Negli anni ’80 è nata la teologia gay/lesbica che, analogamente, parlava a partire dall’esperienza di marginalizzazione e per contrastare la vergogna indotta che vivono le minoranze sessuali. Il legame tra la teologia gay e la teologia femminista si è rivelato subito particolarmente forte perché è stata la teologia femminista a porre per prima il problema dell’oltrepassamento del dualismo tra anima e corpo nel cristianesimo occidentale, rivalutando dunque il corpo e la sessualità come luoghi teologici, cioè come luoghi dove si fa esperienza di Dio in modo particolarmente pregnante.

Com’è noto, la teologia gay/lesbica si è occupata molto della questione ermeneutica (è vero che la Bibbia condanna l’omosessualità? È corretto leggere la Bibbia alla ricerca di regole morali e sessuali per l'oggi?) e ha proposto percorsi esistenziali nei quali la rilettura del testo biblico come storia di liberazione si intreccia con le storie personali.
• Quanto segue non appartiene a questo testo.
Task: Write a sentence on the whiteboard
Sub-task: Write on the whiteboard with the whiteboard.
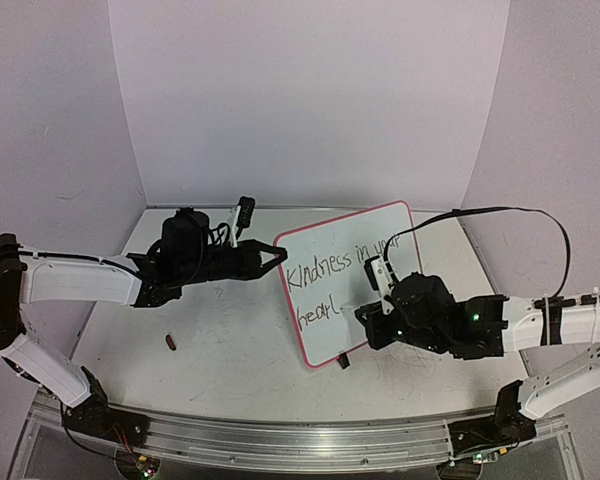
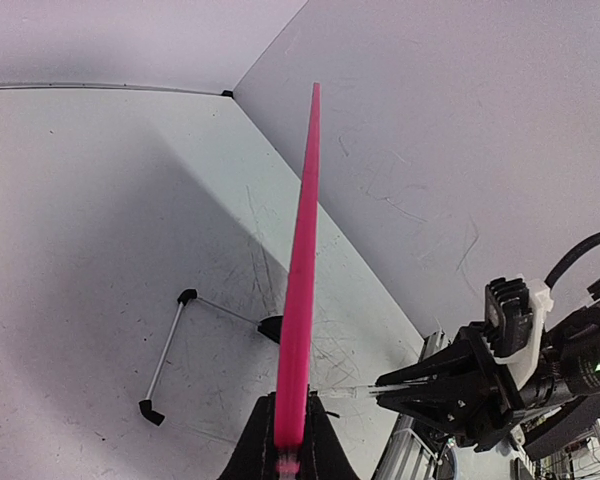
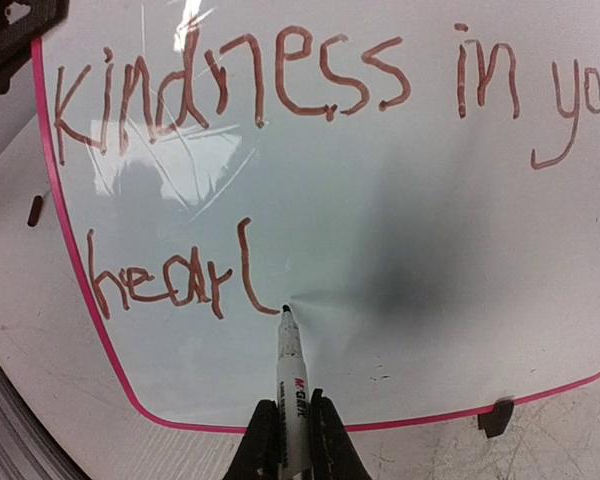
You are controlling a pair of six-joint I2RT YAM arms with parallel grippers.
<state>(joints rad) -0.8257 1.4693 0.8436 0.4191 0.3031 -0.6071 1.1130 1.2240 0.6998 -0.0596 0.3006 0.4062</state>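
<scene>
The whiteboard (image 1: pixel 352 300), pink-rimmed, stands tilted at the table's middle. My left gripper (image 1: pixel 277 257) is shut on its left rim, which the left wrist view shows edge-on as a pink strip (image 2: pixel 302 250) between the fingers (image 2: pixel 248 450). The sentence (image 3: pixel 280 85) reads "Kindness in your", with "hear" and one curved stroke (image 3: pixel 248 270) below it. My right gripper (image 3: pixel 291 402) is shut on a white marker (image 3: pixel 290 370). The marker's black tip touches the board at the stroke's lower end.
A small dark-red cap-like piece (image 1: pixel 170 343) lies on the scuffed table left of the board. A black clip foot (image 3: pixel 495 418) sits at the board's lower rim and a thin wire stand (image 2: pixel 170 350) behind it. An aluminium rail (image 1: pixel 300 440) runs along the near edge.
</scene>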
La teologia queer, che è sorta alla fine degli anni '90, è erede della teologia gay/lesbica, ma per certi versi si pone anche in maniera critica di fronte ad essa. Un tema centrale della teoria queer, a cui la teologia queer è legata, è la critica all’identità sessuale. Nella lingua inglese, la parola “queer” originariamente significava soltanto “strano/stravagante” ma almeno dal XIX secolo viene impiegata con significato dispregiativo, cioè per indicare la devianza sessuale. Oggi, l’assunzione consapevole di questo termine per se stessi vuole indicare la partecipazione a una nuova fase del movimento di liberazione sessuale, una fase che oltrepassa l’idea dell’identità, considerata come una trappola che dà alla società “normale” il potere di etichettare dei gruppi di persone e dunque di stabilirne la moralità o l’amoralità. Il soggetto queer rifiuta la normalizzazione e intende se stesso come un pungolo che disturba i discorsi sulla sessualità o sul maschile/femminile (cioè sul genere) che hanno pretese di dominio. È una notevole ingenuità oppure un colpevole inganno, dal punto di vista della teoria queer, affermare che l'autodeterminazione individuale è un valore centrale del mondo occidentale quando in realtà la posizione socio-sessuale di ogni individuo, cioè la sua identità di genere e/o la sua identità sessuale sono ampiamente determinate dall'esterno. Quando la teoria queer combatte l'eterosessualità normativa, non dice soltanto che l'eterosessualità non deve essere imposta alle persone che non si considerano eterosessuali, e ovviamente non propone un'assurda “omosessualizzazione” degli individui o della società, ma prova a muoversi a un livello molto più profondo: si tratta di comprendere che l'eterosessualità come norma ha costretto per molto tempo le persone ad adeguarsi a delle identità prefissate che spesso sono limitanti e non corrispondono alla creatività individuale, quando non sono addirittura fonte di violenza e di sofferenza.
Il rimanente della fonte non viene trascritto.